# [TASK DIRECTIONS]
Check the records below line by line, and report how many lines include the string "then". No other words are needed.

[Records from a data source]
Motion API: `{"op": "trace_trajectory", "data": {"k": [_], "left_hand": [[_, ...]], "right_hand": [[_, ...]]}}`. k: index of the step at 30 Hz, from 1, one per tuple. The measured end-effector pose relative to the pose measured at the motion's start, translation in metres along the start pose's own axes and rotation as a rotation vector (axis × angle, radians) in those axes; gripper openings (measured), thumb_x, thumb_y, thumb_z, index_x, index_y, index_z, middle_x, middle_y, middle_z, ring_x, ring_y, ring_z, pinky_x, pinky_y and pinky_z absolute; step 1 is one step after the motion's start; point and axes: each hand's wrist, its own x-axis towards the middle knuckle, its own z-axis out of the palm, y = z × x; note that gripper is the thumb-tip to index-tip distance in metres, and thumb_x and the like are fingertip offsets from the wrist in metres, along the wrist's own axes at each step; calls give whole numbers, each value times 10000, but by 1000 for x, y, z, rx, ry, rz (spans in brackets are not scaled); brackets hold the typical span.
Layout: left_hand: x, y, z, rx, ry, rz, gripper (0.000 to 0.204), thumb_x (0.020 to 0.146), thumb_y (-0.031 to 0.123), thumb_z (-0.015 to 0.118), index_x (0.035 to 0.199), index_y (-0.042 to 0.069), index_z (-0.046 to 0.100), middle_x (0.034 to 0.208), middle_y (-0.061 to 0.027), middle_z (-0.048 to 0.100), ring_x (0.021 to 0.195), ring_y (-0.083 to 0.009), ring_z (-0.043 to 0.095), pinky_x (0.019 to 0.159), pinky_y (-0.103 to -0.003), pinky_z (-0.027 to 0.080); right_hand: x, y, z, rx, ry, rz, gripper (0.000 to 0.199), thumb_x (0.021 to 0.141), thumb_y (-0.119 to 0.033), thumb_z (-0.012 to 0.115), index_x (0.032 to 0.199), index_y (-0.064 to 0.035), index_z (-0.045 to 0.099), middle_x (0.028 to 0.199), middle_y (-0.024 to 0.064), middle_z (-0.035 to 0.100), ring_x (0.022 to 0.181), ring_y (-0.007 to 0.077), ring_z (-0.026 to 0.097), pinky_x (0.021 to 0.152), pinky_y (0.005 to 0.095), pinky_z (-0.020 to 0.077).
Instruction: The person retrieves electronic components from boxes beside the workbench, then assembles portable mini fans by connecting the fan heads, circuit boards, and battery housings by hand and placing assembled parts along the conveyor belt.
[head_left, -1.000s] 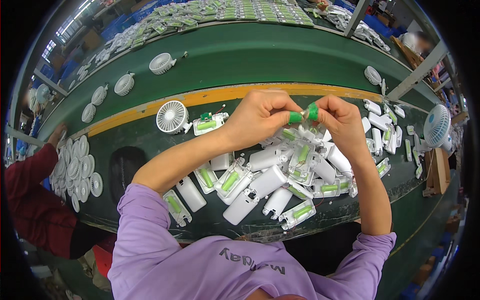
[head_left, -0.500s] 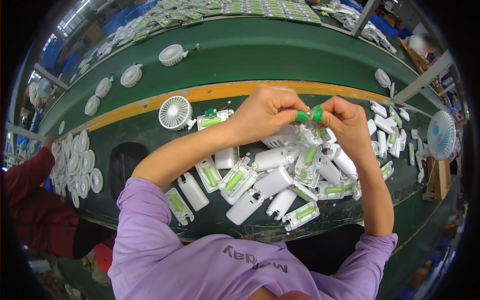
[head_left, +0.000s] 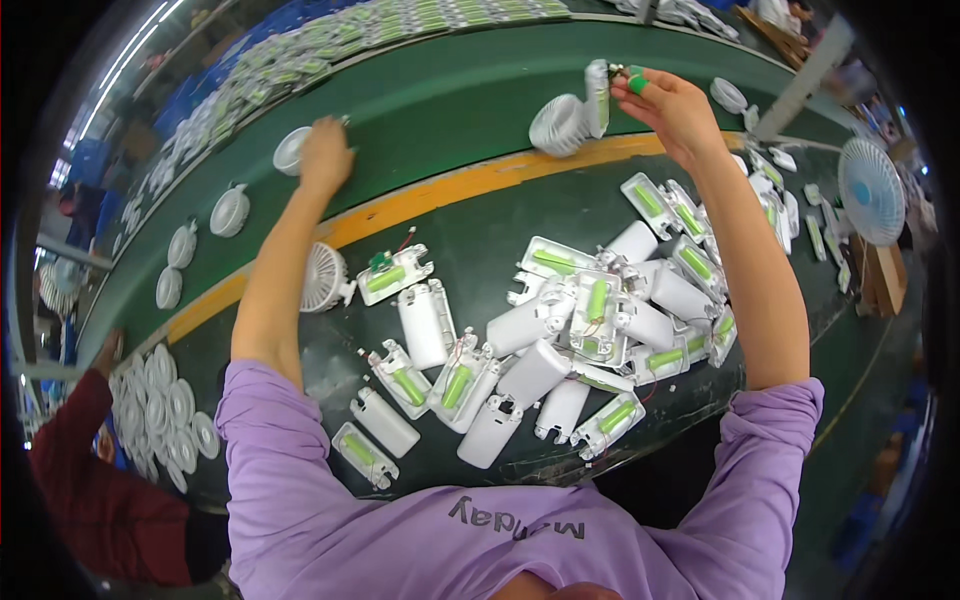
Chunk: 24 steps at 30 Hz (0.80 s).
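My left hand (head_left: 325, 150) reaches far out onto the green belt (head_left: 450, 110) and closes over the edge of a round white fan head (head_left: 290, 152). My right hand (head_left: 668, 105), with green finger covers, holds a small white hand fan (head_left: 575, 115) by its handle above the yellow stripe (head_left: 450, 190). Between my arms lies a pile of white handle shells with green batteries (head_left: 590, 310). Another small white fan (head_left: 322, 278) lies beside my left forearm.
More round white fan heads (head_left: 230, 210) ride the belt at the left. A stack of white grilles (head_left: 160, 410) sits by another person's red sleeve (head_left: 80, 470). A standing white fan (head_left: 868, 190) is at the right, and rows of parts (head_left: 400, 25) fill the far table.
Both hands were together over the pile, pinching a small part. Now the left hand has stretched out to the belt and the right hand has risen with a white fan.
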Motion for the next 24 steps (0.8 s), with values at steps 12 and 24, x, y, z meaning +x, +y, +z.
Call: {"op": "trace_trajectory", "data": {"k": [12, 24], "left_hand": [[-6, 7, -24, 49, -83, -90, 174, 716, 192, 569, 844, 139, 673, 783, -112, 625, 901, -294, 525, 724, -452, 432], [-46, 80, -35, -649, 62, 137, 195, 686, 93, 545, 862, 88, 627, 788, -115, 619, 822, -296, 566, 724, -404, 420]], "right_hand": [[-82, 29, -76, -1374, -103, -31, 294, 714, -161, 530, 943, 8, 606, 842, 223, 602, 795, 357, 585, 733, 372, 457], [-107, 30, -51, -1168, 19, -180, 183, 769, -66, 543, 918, 29, 590, 793, 131, 612, 699, 200, 571, 641, 286, 436]]}}
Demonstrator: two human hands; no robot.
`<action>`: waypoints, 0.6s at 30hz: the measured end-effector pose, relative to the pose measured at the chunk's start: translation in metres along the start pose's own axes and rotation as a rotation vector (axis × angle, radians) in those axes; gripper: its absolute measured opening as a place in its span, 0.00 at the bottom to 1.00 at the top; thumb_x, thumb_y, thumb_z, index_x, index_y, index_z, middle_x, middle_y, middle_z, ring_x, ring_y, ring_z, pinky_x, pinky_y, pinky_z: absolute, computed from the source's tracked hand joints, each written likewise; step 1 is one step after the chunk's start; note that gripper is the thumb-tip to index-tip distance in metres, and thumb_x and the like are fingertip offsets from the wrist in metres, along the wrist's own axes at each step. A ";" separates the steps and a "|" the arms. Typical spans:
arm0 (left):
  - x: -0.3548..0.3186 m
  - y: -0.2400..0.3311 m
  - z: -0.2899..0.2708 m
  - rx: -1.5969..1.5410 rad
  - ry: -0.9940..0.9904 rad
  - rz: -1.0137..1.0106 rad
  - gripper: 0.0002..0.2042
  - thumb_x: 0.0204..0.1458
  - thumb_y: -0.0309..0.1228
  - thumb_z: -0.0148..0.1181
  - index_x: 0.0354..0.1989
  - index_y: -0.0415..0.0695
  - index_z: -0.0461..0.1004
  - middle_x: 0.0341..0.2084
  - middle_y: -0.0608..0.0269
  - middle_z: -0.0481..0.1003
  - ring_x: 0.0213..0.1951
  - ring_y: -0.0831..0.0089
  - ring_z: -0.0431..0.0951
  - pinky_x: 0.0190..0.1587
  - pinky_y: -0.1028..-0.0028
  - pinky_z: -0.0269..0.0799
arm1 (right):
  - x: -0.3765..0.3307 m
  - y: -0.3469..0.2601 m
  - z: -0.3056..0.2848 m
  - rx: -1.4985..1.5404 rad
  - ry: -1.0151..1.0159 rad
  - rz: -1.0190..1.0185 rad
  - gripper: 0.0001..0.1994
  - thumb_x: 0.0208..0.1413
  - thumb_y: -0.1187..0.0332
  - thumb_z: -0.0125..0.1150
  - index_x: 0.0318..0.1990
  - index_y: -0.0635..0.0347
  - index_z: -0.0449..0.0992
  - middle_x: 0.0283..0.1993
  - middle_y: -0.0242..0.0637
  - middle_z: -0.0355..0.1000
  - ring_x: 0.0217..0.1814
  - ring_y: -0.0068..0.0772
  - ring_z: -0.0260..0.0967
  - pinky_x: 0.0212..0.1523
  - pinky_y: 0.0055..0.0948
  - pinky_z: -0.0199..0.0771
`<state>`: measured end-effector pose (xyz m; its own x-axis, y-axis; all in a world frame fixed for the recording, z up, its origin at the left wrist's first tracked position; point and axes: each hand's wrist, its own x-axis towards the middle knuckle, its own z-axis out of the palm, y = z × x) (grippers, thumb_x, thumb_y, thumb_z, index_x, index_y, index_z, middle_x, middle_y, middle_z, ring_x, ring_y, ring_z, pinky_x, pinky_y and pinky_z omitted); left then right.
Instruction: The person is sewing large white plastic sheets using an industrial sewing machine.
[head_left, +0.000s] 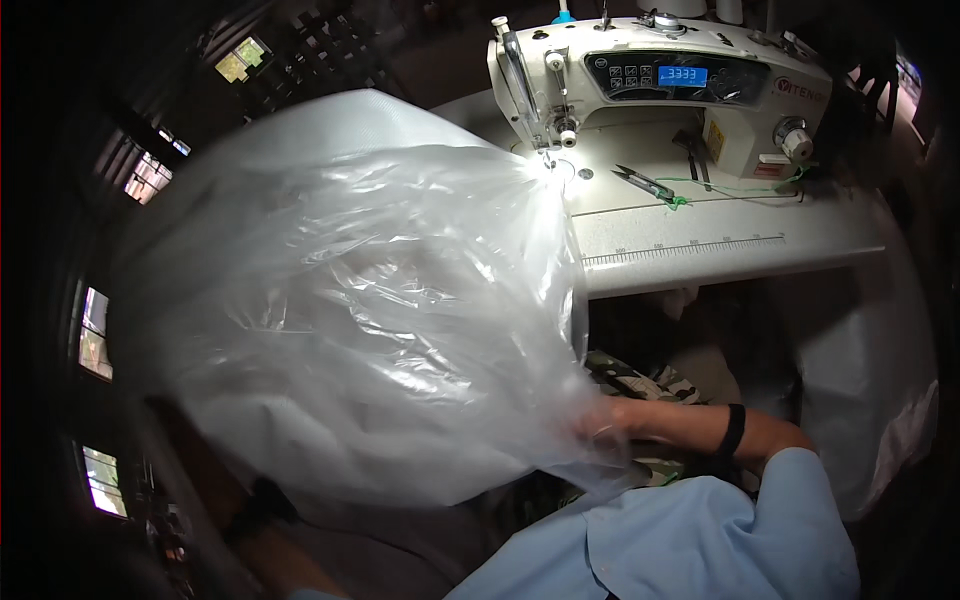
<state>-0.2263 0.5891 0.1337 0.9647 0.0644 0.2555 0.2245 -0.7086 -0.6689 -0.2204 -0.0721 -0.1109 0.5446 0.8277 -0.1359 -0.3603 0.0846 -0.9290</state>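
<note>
A large white woven sack spreads across the left half of the view, with a clear crinkled plastic liner over it. Both narrow toward the needle area of a white sewing machine, where a bright lamp shines on them. At the lower right of the plastic, my right hand is closed on the film, partly veiled by it and blurred. My left forearm reaches up at the lower left, a dark band round the wrist. The left hand's fingers are lost in shadow by the sack's left edge.
Thread snips with green thread lie on the machine bed, right of the needle. A dark tool rests behind them. The table's front edge carries a ruler scale. More pale translucent sheeting hangs at the right.
</note>
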 end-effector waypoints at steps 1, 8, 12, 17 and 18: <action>-0.008 -0.008 0.015 0.105 -0.039 0.075 0.19 0.62 0.32 0.44 0.58 0.40 0.71 0.61 0.48 0.68 0.57 0.55 0.72 0.59 0.58 0.68 | 0.013 0.015 0.010 0.213 0.039 -0.070 0.28 0.59 0.60 0.64 0.63 0.64 0.66 0.55 0.39 0.72 0.53 0.28 0.67 0.57 0.30 0.68; -0.041 0.100 -0.015 -0.401 -0.293 -0.197 0.15 0.61 0.29 0.48 0.54 0.43 0.74 0.50 0.48 0.74 0.52 0.52 0.75 0.55 0.59 0.70 | 0.023 -0.017 0.017 0.167 0.101 0.305 0.20 0.60 0.61 0.62 0.54 0.66 0.75 0.49 0.35 0.75 0.51 0.26 0.69 0.55 0.27 0.67; -0.060 0.184 -0.158 -0.506 0.114 0.050 0.16 0.56 0.31 0.57 0.52 0.39 0.74 0.44 0.49 0.77 0.48 0.50 0.77 0.52 0.57 0.70 | 0.035 -0.002 0.024 -0.044 0.193 0.188 0.18 0.59 0.63 0.62 0.52 0.66 0.76 0.46 0.36 0.76 0.50 0.26 0.70 0.53 0.27 0.68; -0.062 0.309 -0.279 -0.801 0.291 0.727 0.23 0.52 0.38 0.63 0.56 0.43 0.72 0.55 0.53 0.74 0.57 0.56 0.73 0.64 0.58 0.62 | 0.033 0.003 0.027 0.027 0.219 0.134 0.21 0.59 0.64 0.62 0.56 0.66 0.73 0.50 0.39 0.74 0.51 0.28 0.69 0.53 0.30 0.69; -0.063 0.321 -0.275 -0.806 0.293 0.726 0.23 0.52 0.38 0.63 0.56 0.43 0.72 0.55 0.53 0.74 0.57 0.56 0.73 0.64 0.58 0.62 | 0.031 0.012 0.030 0.134 0.199 0.045 0.21 0.59 0.64 0.61 0.56 0.68 0.73 0.51 0.39 0.73 0.52 0.28 0.69 0.53 0.31 0.69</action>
<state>-0.2528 0.1645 0.0948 0.7371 -0.6411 0.2138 -0.6348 -0.7653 -0.1062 -0.2306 -0.0289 -0.1165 0.6597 0.7076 -0.2532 -0.4771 0.1341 -0.8685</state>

# [EXERCISE SOLUTION]
2